# [Try it]
From the line that has "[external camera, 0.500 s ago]" down to the last line of the data below, set down every line exactly, but none of the pictures.

Start of Data section

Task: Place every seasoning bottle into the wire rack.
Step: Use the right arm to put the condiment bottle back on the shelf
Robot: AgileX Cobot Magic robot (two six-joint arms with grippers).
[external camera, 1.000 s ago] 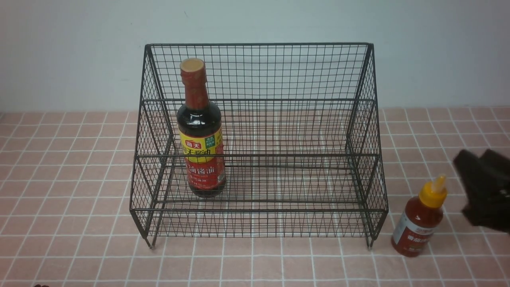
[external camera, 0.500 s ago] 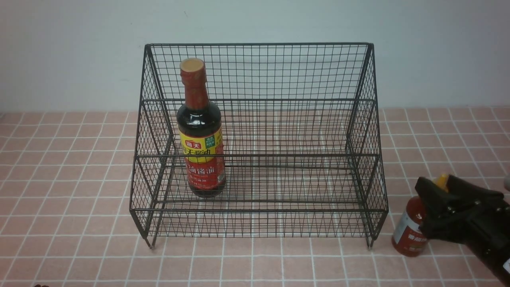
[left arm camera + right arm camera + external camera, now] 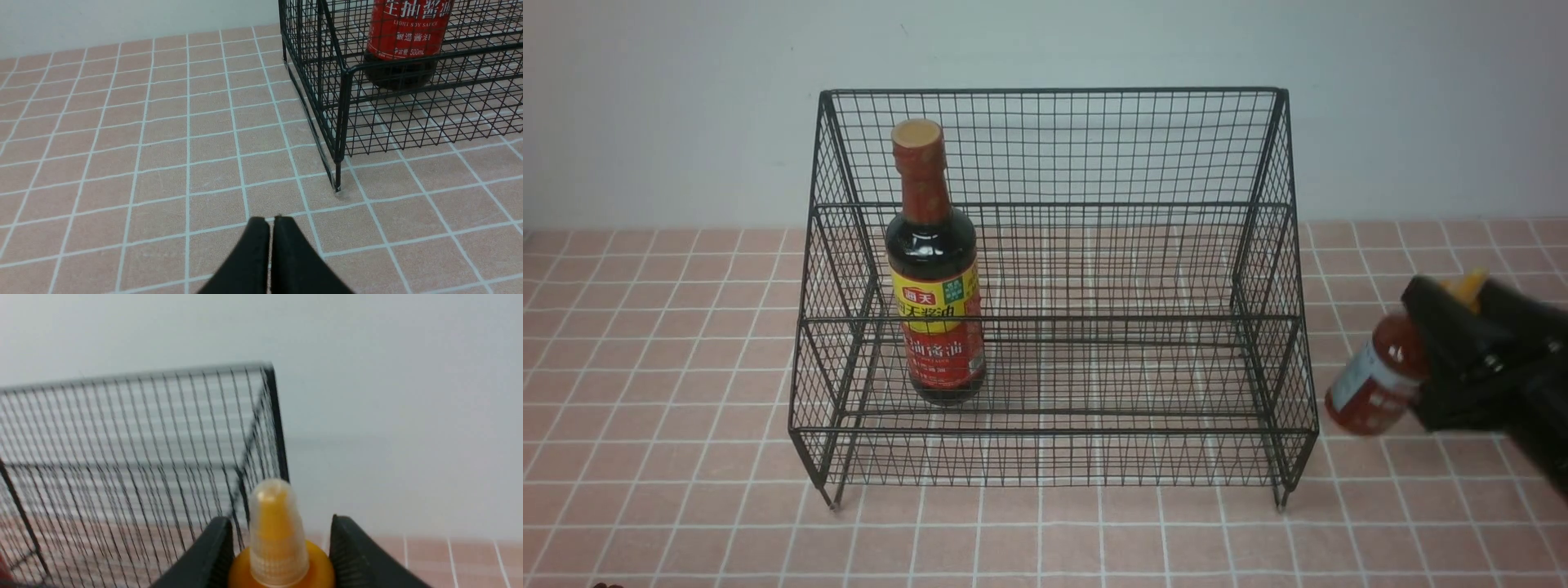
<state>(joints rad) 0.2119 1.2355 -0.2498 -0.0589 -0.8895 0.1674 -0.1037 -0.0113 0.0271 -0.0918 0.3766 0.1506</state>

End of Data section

# [Task solution]
[external camera, 0.500 s ago] 
[left arm camera + right arm camera + external camera, now] 
<state>(joints rad) 0.2119 1.2355 -0.2498 -0.0589 -0.8895 0.1674 -0.1037 -0.0113 0.0271 -0.0918 0.3766 0.1506</state>

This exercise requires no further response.